Even if AGNs fail to generate high-energy neutrinos, the new generation of telescopes might see other sights - perhaps bizarre ones. One possibility is that high-energy neutrinos may be detected from the transient, puzzling objects called gamma - ray bursters. An even more exciting possibility is detecting a hypothetical form of dark matter. Another 'highly speculative' possibility, Stenger says, is the detection of high-energy neutrinos generated by cosmic topological defects, relics of the time just after the big bang.

Perhaps the most startling proposal is to use 'neutrino tomography' to map the Earth's insides. This idea - originally proposed in the 1970s by Learned and others - was revived in a talk given in December last year to the American Geophysical Union by Chaincy Kuo. Kuo, a geophysics postgraduate at the University of California at Berkeley and her colleagues are working with the DUMAND2 team to explore this possibility.

For decades, seismologists have mapped the Earth's innards using 'seismic' waves. Earthquakes and nuclear blasts trigger acoustic waves that ripple through the Earth at different speeds through areas of different density. This is not unlike medical ultrasound in that it uses sound waves to map internal structures.

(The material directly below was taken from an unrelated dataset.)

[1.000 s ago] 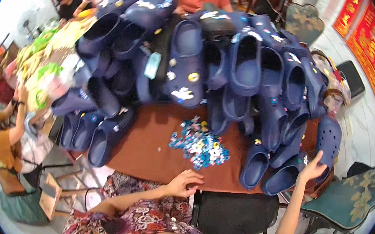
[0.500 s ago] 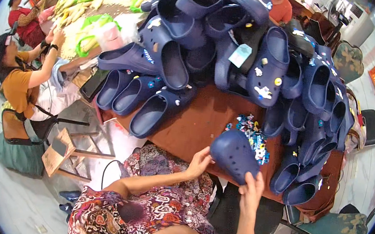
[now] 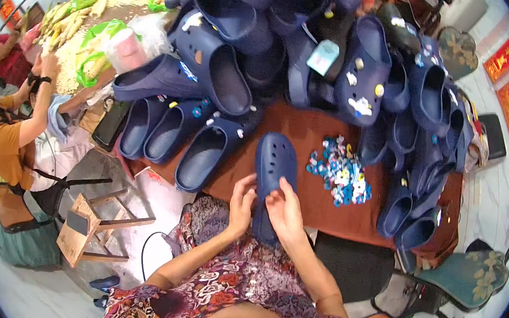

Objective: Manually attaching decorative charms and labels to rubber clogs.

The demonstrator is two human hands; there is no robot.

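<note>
I hold a dark blue perforated clog (image 3: 275, 163) upside-front over the near edge of a brown table (image 3: 314, 128). My left hand (image 3: 241, 200) grips its left side and my right hand (image 3: 284, 210) grips its right side, fingers laid over the heel end. A heap of small blue and white shoe charms (image 3: 341, 171) lies on the table just right of the clog. A big pile of dark blue clogs (image 3: 317, 47) covers the far half of the table.
More blue clogs (image 3: 173, 131) line the table's left edge, and others (image 3: 413, 202) hang at its right edge. A person in an orange top (image 3: 8, 143) sits at the left by a small wooden stool (image 3: 93, 228). A green cushioned chair (image 3: 473, 278) stands at the right.
My right hand came back from the right side of the table with a clog. Both hands now hold it in front of me, and my view has shifted left.
</note>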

The trouble is nobody knows for sure the precise mineral composition of the Earth's insides, or how that com-position varies from place to place, or how sound waves move at extremely high pressures in different places - some pressures are so high that they are difficult to simulate in the laboratory. So seismology relies at least in part on some rather theoretical assumptions.

Earth scans

In contrast, because neutrinos interact with matter in ways that are well understood, they should provide a clear picture of the density variations throughout the Earth; the greater the density, the greater the chance that a neutrino will interact with an atom there. The neutrino flux penetrating Earth might be used to map density variations within it. By pooling data from different neutrino observatories, the scientists could scan the Earth. These 'Earth scans' would take advantage of Earth's rotation, mapping the planetary mass distribution as high-energy neutrino sources 'moved' through the 'sky' at the astronomers' 'feet'. With luck, such research might shed light on deep - mantle processes and questions about the core-mantle boundary, which are currently hot topics among geophysicists and important in understanding the forces that drive plate tectonics. Still, it's unclear at present what advantages neutrino scanning offers over seismology.

Learned suspects it will take 'a couple of generations' before neutrino-scanning of the Earth could work. 'I'm not sure I'll be around when it happens.' Its success would depend heavily on the abundance of high-energy neutrino sources in the sky, and on how large a detector it would take to detect them. Learned stresses he's not sceptical about geo-scanning: 'It simply will require observing millions of neutrinos, and with a one-kilometre-square detector that could take years of observations.'

The high-energy neutrino researchers will not be surprised if they discover something new. 'I shall be very surprised if we're not surprised,' observes Hugh Bradner, one of the pioneers of the field and a professor emeritus of Scripps Institution of Oceanography in La Jolla, California. 'In this decade,' Learned adds, 'it's almost certain we'll see the beginning of high-energy neutrino astronomy. Even if we don't manage to 'CAT-scan' the Earth, we're opening a new window on the Universe. And who knows what wonders will appear? We're stepping off into terra incognita.'

Keay Davidson is science writer for the San Francisco Examiner and co-author (with George Smoot) of Wrinkles in Time, published in Britain by Little, Brown.